**Problem details:** The answer must be the full listing, restated word for word.

**Data:**

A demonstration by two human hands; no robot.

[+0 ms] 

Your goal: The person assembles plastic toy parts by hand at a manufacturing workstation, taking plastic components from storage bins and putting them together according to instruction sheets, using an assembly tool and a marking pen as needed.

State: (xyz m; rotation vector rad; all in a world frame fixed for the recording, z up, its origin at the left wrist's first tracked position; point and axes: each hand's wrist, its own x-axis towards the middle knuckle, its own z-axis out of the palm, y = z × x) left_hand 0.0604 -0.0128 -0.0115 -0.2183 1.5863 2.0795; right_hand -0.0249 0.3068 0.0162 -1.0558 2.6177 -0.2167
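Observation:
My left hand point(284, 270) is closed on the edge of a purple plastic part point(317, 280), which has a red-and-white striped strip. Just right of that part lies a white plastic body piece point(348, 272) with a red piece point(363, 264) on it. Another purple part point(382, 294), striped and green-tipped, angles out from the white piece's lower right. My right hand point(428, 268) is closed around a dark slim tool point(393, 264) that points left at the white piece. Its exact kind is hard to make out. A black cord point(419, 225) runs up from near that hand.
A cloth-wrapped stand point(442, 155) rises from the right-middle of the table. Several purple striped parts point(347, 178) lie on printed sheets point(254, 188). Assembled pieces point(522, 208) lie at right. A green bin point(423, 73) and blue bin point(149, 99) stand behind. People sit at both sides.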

**Result:**
A demonstration by two human hands; no robot.

[+0 ms] 

Your goal: The person assembles plastic toy parts by hand at a manufacturing workstation, taking plastic components from storage bins and putting them together according to instruction sheets, using an assembly tool and a marking pen as needed.

State: (xyz m; rotation vector rad; all in a world frame fixed for the recording, z up, its origin at the left wrist's first tracked position; point and axes: each hand's wrist, its own x-axis towards the middle knuckle, its own z-axis out of the palm, y = z × x) left_hand 0.0604 -0.0128 -0.0115 -0.2183 1.5863 2.0795; right_hand -0.0249 0.3068 0.0162 -1.0558 2.6177 -0.2167
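Observation:
My left hand point(284, 270) is closed on the edge of a purple plastic part point(317, 280), which has a red-and-white striped strip. Just right of that part lies a white plastic body piece point(348, 272) with a red piece point(363, 264) on it. Another purple part point(382, 294), striped and green-tipped, angles out from the white piece's lower right. My right hand point(428, 268) is closed around a dark slim tool point(393, 264) that points left at the white piece. Its exact kind is hard to make out. A black cord point(419, 225) runs up from near that hand.
A cloth-wrapped stand point(442, 155) rises from the right-middle of the table. Several purple striped parts point(347, 178) lie on printed sheets point(254, 188). Assembled pieces point(522, 208) lie at right. A green bin point(423, 73) and blue bin point(149, 99) stand behind. People sit at both sides.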

What this exercise required has been given in full.